* **TASK**
Write out, from the entries below, exactly the lines that run between the lines holding "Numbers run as" and "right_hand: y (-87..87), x", inclusive, and stop there.

* **EXTRACTED RECORDS**
<<<<

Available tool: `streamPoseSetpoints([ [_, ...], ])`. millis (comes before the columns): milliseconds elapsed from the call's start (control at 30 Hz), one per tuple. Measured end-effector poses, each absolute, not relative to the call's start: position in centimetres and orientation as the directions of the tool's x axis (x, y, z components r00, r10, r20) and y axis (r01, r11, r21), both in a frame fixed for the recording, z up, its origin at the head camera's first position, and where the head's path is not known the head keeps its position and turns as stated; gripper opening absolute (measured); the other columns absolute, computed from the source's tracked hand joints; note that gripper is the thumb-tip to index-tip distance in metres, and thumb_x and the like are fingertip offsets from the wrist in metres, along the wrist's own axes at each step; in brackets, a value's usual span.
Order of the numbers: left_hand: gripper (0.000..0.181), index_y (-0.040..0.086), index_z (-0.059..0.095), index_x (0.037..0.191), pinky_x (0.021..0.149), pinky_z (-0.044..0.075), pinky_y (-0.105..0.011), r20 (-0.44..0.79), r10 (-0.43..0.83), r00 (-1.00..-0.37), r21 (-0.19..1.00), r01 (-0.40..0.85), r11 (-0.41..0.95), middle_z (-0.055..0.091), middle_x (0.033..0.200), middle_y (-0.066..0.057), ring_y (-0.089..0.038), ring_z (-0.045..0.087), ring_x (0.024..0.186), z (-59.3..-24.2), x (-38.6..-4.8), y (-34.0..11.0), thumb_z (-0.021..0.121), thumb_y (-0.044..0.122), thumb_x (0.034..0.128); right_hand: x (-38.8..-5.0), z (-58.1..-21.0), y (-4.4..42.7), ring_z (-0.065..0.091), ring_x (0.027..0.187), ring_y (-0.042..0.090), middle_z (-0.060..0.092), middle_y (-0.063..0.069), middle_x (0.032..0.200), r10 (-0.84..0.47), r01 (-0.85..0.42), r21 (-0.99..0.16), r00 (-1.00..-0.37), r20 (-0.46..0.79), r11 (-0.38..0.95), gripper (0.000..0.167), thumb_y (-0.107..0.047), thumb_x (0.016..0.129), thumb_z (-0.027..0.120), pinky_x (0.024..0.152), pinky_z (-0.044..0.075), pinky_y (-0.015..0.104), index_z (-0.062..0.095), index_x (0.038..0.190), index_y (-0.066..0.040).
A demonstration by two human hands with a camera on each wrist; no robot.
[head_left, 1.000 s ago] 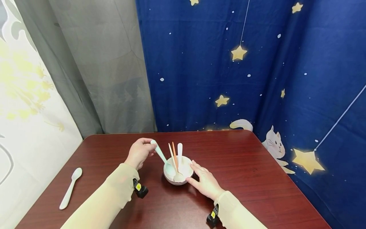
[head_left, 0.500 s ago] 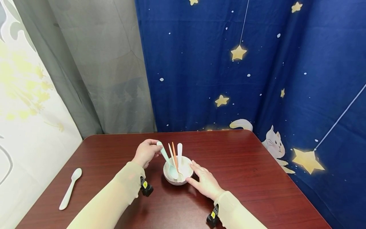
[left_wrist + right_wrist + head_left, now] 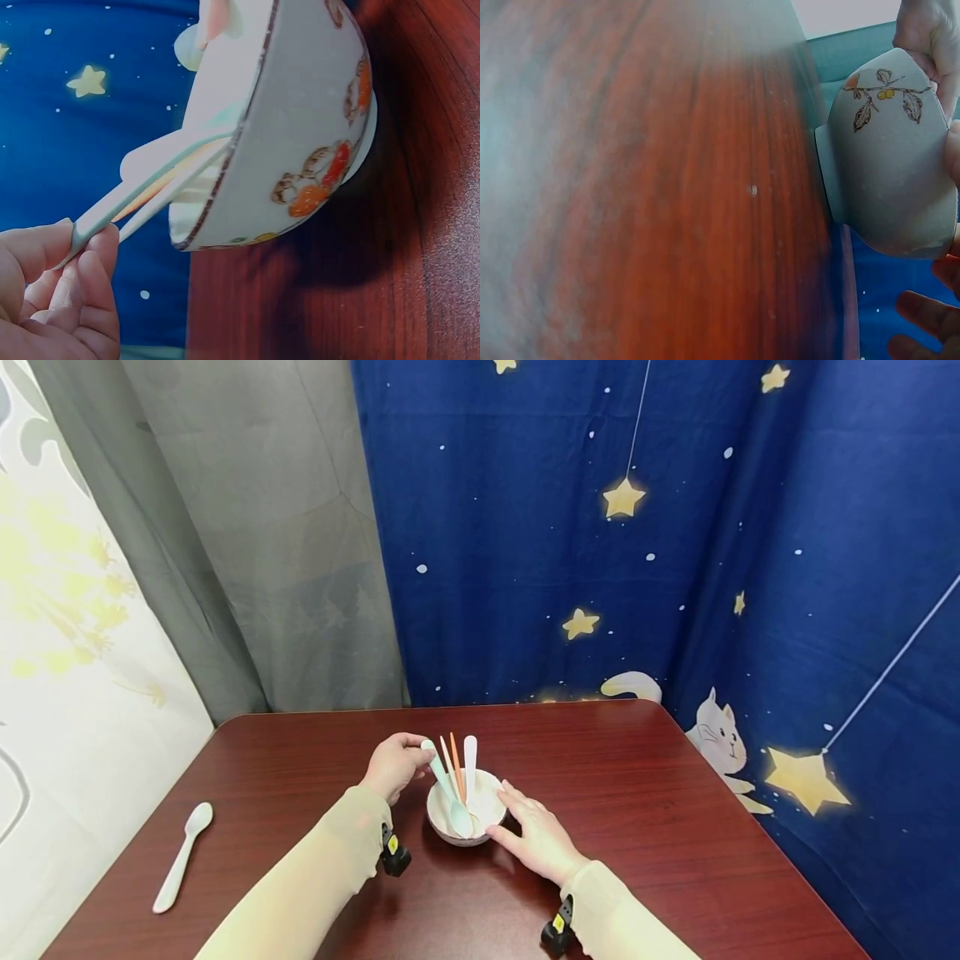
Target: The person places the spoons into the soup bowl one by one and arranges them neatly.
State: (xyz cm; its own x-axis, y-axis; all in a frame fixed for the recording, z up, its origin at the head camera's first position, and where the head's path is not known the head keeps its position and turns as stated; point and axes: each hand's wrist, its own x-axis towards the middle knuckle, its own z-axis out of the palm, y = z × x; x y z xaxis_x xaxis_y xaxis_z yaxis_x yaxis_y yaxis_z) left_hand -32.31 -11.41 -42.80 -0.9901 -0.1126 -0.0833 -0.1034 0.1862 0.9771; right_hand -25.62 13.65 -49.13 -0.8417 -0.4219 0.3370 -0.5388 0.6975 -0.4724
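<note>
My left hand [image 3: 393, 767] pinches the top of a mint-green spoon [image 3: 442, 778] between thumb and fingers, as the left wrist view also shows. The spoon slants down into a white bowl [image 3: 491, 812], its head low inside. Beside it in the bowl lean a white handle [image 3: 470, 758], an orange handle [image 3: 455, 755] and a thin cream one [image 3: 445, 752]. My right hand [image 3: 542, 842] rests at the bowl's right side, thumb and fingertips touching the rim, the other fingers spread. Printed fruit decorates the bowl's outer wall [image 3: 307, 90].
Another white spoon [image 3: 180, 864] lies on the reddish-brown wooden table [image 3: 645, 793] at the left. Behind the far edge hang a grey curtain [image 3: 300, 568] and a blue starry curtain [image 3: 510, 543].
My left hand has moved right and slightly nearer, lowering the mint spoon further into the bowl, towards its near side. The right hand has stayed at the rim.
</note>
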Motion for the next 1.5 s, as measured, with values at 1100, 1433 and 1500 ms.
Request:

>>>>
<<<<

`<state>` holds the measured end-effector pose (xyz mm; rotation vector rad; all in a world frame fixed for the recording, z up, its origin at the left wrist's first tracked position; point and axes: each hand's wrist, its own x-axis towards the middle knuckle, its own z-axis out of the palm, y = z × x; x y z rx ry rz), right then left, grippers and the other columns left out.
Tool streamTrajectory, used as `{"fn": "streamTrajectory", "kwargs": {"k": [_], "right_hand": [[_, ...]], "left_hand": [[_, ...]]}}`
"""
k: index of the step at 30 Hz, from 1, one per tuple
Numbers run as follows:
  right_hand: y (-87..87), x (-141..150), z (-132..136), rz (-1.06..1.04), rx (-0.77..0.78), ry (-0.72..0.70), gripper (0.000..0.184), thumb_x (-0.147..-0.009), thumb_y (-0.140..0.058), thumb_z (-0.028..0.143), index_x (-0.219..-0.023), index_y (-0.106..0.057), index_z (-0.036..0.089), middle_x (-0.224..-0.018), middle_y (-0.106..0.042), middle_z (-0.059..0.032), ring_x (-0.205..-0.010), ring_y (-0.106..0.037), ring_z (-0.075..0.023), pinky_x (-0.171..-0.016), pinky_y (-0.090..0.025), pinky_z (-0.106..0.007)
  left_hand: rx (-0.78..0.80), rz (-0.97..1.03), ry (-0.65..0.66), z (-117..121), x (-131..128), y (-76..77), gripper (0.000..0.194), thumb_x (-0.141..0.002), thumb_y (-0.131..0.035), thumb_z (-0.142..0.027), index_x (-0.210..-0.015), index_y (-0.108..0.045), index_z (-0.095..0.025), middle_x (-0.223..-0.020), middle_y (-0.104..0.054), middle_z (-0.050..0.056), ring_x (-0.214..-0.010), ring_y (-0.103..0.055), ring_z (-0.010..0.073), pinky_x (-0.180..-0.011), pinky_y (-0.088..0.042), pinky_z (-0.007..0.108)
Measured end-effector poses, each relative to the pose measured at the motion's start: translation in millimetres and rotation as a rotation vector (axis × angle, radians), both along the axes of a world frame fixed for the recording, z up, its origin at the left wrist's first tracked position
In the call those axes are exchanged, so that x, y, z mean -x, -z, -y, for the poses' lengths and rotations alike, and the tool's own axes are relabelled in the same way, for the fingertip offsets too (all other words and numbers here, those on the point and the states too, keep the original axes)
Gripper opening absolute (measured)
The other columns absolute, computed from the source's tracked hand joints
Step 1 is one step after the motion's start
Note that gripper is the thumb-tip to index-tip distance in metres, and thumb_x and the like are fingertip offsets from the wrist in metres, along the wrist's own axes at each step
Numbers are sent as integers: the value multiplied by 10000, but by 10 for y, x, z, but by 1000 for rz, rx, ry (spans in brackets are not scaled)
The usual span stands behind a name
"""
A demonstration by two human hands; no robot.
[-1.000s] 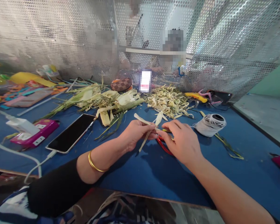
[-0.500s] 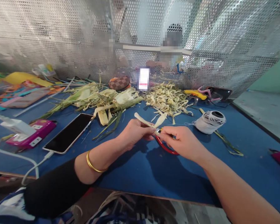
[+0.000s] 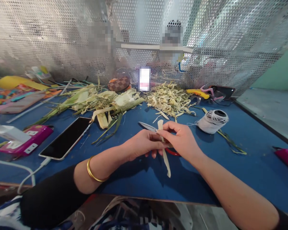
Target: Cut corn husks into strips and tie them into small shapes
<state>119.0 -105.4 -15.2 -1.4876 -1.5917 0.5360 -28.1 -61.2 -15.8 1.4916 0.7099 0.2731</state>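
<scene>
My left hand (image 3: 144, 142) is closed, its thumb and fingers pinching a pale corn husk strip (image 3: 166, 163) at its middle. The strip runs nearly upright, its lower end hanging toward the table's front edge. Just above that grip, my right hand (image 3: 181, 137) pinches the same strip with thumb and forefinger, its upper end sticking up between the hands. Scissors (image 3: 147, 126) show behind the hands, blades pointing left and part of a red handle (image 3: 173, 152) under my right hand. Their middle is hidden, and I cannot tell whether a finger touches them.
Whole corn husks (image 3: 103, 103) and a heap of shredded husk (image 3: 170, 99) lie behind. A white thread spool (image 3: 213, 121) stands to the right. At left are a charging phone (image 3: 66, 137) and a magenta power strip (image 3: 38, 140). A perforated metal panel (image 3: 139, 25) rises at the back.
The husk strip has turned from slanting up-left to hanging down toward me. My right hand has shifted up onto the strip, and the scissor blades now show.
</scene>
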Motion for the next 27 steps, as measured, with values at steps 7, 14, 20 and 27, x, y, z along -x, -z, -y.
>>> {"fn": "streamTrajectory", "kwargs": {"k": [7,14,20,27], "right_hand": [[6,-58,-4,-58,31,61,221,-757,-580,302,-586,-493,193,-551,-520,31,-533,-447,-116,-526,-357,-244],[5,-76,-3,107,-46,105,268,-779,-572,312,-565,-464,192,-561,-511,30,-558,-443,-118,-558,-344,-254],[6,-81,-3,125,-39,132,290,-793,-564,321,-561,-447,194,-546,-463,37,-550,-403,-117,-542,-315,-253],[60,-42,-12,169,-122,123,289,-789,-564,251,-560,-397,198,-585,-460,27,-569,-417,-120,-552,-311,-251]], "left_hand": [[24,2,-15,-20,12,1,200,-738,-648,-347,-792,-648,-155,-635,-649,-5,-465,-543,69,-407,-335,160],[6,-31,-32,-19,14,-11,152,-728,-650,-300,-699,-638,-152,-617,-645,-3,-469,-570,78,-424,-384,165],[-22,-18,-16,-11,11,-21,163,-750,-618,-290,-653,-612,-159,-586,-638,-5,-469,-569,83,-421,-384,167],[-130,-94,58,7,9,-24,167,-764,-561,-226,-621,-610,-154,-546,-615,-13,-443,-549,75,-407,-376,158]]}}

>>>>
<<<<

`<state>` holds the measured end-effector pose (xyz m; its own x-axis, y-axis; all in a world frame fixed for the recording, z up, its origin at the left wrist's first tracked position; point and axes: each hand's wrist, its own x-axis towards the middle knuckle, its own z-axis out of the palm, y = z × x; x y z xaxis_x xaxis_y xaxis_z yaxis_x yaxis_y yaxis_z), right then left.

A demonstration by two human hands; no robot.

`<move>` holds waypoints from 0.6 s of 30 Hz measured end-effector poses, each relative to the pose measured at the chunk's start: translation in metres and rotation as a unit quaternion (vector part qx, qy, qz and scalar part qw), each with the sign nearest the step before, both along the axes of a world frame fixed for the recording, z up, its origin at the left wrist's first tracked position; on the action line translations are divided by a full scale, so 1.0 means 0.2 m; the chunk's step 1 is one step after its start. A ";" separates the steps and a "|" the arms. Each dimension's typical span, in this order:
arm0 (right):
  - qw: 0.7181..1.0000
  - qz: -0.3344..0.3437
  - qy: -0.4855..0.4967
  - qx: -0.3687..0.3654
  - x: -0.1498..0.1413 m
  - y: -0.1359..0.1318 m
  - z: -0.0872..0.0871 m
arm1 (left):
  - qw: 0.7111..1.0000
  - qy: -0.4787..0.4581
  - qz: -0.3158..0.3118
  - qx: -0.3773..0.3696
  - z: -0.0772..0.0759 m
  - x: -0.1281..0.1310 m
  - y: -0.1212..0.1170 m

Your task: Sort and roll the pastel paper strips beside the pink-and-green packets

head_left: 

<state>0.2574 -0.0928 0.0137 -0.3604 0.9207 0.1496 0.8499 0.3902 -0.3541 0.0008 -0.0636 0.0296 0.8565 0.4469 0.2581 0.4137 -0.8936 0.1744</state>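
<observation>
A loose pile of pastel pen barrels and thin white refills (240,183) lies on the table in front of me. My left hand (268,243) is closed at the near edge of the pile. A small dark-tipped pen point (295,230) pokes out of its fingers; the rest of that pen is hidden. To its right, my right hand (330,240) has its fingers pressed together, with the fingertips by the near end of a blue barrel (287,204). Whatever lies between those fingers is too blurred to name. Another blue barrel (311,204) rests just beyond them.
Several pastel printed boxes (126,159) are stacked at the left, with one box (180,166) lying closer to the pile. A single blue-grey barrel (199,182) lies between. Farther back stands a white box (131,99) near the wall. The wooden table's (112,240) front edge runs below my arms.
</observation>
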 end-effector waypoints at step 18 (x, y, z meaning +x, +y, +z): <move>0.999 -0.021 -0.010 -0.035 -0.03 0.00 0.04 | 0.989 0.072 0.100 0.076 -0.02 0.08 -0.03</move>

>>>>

* **THE COMPLETED TASK**
Numbers run as follows:
  right_hand: y (-87..87), x (-141..150), z (-132..136), rz (-1.06..1.04), rx (-0.77..0.78), ry (-0.72..0.70), gripper (0.000..0.184), thumb_x (-0.147..-0.009), thumb_y (-0.140..0.058), thumb_z (-0.028..0.143), index_x (-0.219..-0.023), index_y (-0.106..0.057), index_z (-0.036..0.089), middle_x (-0.224..-0.018), middle_y (-0.106..0.042), middle_z (-0.059..0.032), ring_x (-0.205..-0.010), ring_y (-0.106..0.037), ring_z (-0.075..0.023), pinky_x (-0.171..-0.016), pinky_y (-0.090..0.025), pinky_z (-0.106..0.007)

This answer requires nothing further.